Dossier |
Scottish cinema: introduction
Professor of Film at the University of Auckland. His books include Contemporary Scottish Fictions (Edinburgh University Press, 2004), Screening Scotland (BFI, 2000), The British Cinematographer (BFI, 1996) and Creativity and Constraint in the British Film Industry (Macmillan, 1991)
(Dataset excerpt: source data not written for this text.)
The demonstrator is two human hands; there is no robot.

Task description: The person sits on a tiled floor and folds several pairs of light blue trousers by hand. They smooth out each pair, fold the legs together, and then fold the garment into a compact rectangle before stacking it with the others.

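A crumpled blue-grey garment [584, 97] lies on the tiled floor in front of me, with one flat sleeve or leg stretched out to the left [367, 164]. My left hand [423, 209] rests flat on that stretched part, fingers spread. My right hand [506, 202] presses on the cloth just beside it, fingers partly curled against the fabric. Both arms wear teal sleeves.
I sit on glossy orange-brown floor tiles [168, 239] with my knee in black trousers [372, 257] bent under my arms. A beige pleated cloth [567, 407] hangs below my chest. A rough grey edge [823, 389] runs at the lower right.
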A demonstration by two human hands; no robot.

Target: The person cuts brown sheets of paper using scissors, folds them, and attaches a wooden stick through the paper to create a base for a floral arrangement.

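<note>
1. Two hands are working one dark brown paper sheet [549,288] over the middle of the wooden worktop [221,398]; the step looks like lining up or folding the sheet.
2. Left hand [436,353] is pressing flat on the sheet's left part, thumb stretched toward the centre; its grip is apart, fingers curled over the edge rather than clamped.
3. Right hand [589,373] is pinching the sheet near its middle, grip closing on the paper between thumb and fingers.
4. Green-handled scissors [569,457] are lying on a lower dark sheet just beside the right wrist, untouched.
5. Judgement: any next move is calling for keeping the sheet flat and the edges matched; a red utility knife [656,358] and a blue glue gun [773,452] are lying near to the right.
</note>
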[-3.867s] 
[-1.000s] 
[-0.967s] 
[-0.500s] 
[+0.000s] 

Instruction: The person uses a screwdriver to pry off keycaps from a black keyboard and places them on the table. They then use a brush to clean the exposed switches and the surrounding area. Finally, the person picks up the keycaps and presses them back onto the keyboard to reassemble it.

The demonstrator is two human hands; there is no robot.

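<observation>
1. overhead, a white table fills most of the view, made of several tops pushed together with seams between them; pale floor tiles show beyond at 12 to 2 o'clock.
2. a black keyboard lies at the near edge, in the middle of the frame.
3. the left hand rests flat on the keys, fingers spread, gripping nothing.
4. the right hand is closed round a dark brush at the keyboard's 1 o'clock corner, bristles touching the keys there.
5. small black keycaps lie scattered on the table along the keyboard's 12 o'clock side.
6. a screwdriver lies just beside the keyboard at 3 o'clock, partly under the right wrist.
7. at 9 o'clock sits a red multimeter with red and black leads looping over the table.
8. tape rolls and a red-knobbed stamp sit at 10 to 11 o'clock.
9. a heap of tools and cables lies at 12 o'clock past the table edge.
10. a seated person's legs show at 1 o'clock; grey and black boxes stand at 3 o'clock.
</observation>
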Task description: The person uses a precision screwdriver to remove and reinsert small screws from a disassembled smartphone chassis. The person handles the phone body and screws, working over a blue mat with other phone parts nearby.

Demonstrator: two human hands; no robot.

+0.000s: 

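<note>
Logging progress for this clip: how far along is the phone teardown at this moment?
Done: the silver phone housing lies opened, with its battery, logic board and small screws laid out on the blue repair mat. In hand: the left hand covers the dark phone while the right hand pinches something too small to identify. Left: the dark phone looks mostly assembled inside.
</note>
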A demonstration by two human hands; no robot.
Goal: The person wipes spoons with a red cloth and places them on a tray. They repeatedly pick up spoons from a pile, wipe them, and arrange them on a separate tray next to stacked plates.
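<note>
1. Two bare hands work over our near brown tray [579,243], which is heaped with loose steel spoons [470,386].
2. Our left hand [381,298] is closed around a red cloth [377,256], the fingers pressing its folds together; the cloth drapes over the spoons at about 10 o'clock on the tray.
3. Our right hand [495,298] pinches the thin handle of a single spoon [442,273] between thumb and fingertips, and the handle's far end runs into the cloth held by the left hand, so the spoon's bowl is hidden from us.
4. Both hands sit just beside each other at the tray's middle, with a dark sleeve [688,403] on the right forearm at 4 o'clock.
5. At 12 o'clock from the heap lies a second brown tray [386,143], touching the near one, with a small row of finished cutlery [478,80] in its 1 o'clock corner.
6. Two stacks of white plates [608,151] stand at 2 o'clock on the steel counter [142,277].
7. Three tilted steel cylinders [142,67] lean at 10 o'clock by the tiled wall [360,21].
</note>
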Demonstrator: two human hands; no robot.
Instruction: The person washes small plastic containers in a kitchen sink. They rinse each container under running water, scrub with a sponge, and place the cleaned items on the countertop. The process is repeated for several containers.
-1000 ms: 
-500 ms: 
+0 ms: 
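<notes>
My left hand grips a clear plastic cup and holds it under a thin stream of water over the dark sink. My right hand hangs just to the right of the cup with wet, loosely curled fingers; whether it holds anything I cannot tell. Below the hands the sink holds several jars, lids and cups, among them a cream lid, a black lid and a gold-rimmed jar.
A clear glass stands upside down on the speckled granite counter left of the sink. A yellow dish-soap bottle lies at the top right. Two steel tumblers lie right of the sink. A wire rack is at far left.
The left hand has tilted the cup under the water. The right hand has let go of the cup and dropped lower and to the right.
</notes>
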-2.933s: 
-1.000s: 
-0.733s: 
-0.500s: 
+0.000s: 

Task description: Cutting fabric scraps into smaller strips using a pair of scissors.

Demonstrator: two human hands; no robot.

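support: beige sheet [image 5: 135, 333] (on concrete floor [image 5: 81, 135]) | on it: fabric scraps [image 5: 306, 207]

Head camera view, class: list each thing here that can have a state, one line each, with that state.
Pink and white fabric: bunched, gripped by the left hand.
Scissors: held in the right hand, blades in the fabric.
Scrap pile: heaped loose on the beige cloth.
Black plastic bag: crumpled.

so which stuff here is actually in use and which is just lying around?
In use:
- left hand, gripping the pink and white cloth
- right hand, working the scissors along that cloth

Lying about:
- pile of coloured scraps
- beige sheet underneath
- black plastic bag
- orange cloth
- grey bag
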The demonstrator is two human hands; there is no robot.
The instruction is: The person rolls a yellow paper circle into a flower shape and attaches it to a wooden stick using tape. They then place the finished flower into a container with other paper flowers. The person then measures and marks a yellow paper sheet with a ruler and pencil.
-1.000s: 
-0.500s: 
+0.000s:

The enhanced profile of Scottish film over the last decade has provided a greater impetus for scholarly engagement in a field dominated until recently by Colin McArthur's radical critique of the cinematic representations of Scotland as defined in relation to the monolithic and regressive discourses of Tartanry, Kailyard.and Clydesideism. An alternative line of analysis has subsequently emerged in the work of cultural critics such as Cairns Craig and Angus Calder who mobilize respectively the Bakhtininan concepts of heteroglossia and the Carnival to posit a richer and more positive conceptualisation of tradition, myth and practice in the making and remaking of Scottish cultural identity. This line of thinking also informs Duncan Petrie's reassessment of the historical legacy of cinematic representations of Scotland and his identification of a vibrant New Scottish cinema that emerged in 1980s and 1990s. This dossier, featuring analyses of recent Scottish films by new critics, extends the debate: Jonny Murray foregrounds the American influence on Scottish cinema and culture; David Martin-Jones considers the ways in which devolutionary Scotland has functioned in relation to a damaged English identity; Ian Goode focuses on questions of interiority, gender and memory; and Sarah Neely considers a distinctive Scottish contribution to the heritage genre.